Dans le premier cas, on distingue le grade - « propriété » du fonctionnaire -  et  la fonction (qui peut varier et évoluer) dans le second,  la suppression de l’emploi entraîne l’éviction de la fonction publique, la nomination aux emplois y est dépendante du pouvoir politique et donc de ses aléas.

Ce qui se trouve à l’exact opposé des vertus que l’on a citées précédemment.

Et si les sénateurs ont « retoqué » ce cavalier législatif, il est toutefois à redouter que, n’ayant pu passer par la porte, celui-ci ne tente sa chance par la fenêtre ou le soupirail !

Mais pour sa part, et de toutes ses forces, le CHFO s’y opposera.

 

On peut douter également de la signification des mots à la lecture de l’instruction du 15 mai relative à la campagne budgétaire des établissements accueillant des personnes en situation de handicap.

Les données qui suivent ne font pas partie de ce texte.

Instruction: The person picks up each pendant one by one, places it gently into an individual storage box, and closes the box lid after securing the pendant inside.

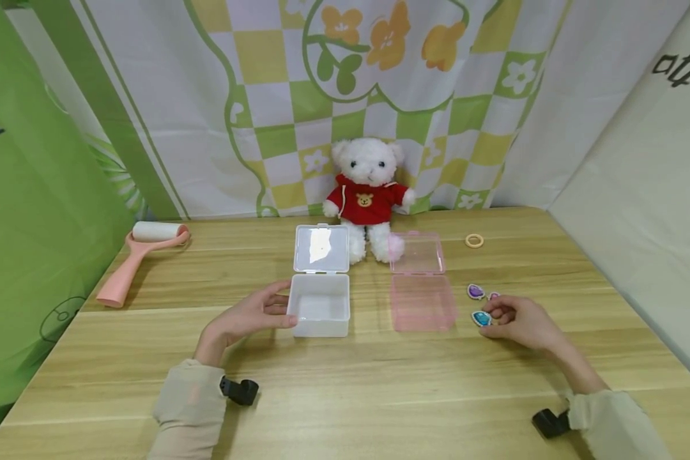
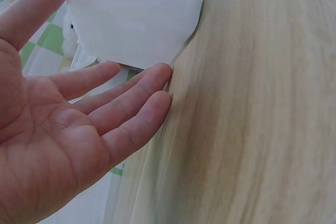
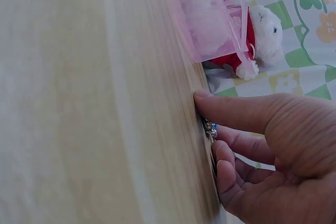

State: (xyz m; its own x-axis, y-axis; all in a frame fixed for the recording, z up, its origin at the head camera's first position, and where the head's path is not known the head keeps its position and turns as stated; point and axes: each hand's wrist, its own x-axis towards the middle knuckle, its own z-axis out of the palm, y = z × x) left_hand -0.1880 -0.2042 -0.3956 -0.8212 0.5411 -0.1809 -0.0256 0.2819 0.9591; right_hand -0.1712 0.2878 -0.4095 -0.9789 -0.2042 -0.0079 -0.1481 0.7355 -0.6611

Lorsque le gouvernement estime que les établissements et services spécialisés sont antinomiques avec l’inclusion des personnes en situation de handicap on est en droit de rester perplexe.

Là encore il ne faut guère s’y tromper :  il s’agit en fait d’un raisonnement teinté de dogmatisme qui sert à habiller la baisse des moyens alloués et la suspension de création de places en ESAT ou en MAS, qui sert à justifier la fermeture de structures tels que FAM ou d’externats médicopédagogiques.

Cette instruction aura pour effet de faire reculer le droit à l’inclusion des personnes en situation de handicap en  raison de l’application du plan d’économies réservé au secteur médico-social mais elle aura également pour conséquence de mettre les directeurs et leurs équipes dans des positions impossibles, dans des situations insoutenables et des choix indignes.

 

C’est peut être à cause des difficultés et en raison de toutes les attaques subies par les directeurs que les postes ouverts ont du mal à être occupés, qu’ils ont du mal à trouver des candidates et candidats pour diriger des établissements en souffrance, à l’avenir incertain et dans des conditions de moins en moins soutenables.

Il ne s’agit pas seulement d’une balance risque/ avantage très défavorable mais aussi d’une configuration où l’impossible le dispute aux choix non éthiques.

Les mouvements sociaux dans les EHPAD du début de l’année ne sont pas éteints et les réponses très insuffisantes qui ont été données ne sont pas de nature à désamorcer les profonds mal-être.

 

Cette urgence est plus que jamais à rappeler, et ce ne sont pas les mouvements sur les postes et les constats de carence auxquels nous allons procéder qui seront de nature à apaiser les colères qui croissent.